━━ RECORDS TO PROCESS ━━

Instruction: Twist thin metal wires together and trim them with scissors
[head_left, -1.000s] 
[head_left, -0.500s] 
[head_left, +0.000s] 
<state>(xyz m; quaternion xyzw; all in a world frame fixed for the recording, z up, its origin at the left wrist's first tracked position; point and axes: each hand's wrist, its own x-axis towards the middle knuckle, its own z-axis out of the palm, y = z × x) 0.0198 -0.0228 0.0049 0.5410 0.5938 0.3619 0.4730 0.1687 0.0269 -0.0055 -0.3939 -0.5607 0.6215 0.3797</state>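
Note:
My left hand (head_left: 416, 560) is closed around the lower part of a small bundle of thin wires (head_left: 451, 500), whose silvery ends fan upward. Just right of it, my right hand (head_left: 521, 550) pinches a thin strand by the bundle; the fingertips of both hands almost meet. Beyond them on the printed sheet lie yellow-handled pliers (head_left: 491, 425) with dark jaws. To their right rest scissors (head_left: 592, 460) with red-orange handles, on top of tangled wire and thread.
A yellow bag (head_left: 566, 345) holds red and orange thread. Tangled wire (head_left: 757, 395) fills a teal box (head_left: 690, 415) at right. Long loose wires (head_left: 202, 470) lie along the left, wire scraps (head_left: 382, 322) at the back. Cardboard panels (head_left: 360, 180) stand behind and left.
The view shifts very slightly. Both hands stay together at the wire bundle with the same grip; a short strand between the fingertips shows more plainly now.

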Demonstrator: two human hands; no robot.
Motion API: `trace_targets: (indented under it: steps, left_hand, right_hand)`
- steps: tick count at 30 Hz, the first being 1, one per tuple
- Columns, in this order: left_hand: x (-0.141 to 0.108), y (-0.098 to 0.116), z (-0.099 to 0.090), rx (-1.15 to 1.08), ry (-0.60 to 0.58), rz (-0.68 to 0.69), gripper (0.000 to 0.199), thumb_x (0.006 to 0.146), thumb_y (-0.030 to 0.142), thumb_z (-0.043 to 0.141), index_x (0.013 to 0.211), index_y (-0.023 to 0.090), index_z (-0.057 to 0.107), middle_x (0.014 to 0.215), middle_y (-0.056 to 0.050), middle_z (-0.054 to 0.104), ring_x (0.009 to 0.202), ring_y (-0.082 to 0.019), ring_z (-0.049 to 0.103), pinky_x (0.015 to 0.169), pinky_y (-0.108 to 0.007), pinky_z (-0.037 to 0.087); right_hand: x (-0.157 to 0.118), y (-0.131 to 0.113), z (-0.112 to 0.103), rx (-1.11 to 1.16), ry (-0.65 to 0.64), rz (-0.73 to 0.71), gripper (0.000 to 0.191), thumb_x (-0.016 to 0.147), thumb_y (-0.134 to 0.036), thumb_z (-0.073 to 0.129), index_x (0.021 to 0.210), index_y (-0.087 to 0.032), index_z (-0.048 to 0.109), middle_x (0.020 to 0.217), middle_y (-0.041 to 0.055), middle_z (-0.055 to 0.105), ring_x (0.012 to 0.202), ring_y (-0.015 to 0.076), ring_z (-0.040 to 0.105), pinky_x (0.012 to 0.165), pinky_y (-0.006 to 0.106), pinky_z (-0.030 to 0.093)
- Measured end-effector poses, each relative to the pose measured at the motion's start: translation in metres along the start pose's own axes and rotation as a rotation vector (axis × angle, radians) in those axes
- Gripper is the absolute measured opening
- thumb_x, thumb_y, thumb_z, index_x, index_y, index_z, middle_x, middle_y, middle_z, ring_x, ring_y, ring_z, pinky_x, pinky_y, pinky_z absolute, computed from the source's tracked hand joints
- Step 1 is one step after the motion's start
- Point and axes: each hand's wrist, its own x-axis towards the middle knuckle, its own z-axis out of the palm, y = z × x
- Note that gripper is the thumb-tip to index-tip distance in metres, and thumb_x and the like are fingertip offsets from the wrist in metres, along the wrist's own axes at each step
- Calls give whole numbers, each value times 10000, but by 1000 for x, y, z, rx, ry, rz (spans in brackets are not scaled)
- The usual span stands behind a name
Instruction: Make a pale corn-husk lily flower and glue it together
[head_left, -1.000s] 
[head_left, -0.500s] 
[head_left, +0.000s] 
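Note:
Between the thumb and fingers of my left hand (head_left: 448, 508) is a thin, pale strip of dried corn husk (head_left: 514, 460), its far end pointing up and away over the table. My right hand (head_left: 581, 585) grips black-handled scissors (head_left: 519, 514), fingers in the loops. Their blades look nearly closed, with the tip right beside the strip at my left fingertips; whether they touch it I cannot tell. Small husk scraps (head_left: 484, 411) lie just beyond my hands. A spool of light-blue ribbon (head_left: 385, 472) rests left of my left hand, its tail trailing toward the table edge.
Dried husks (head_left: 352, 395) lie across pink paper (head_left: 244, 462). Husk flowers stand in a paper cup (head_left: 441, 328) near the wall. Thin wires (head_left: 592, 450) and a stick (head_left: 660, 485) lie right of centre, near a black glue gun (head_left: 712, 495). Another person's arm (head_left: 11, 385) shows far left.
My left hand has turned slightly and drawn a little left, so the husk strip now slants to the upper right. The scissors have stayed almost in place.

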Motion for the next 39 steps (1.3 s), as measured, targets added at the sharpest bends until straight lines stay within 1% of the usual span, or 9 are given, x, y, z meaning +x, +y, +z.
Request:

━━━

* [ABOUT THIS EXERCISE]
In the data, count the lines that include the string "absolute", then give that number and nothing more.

* [EXERCISE RESULT]
2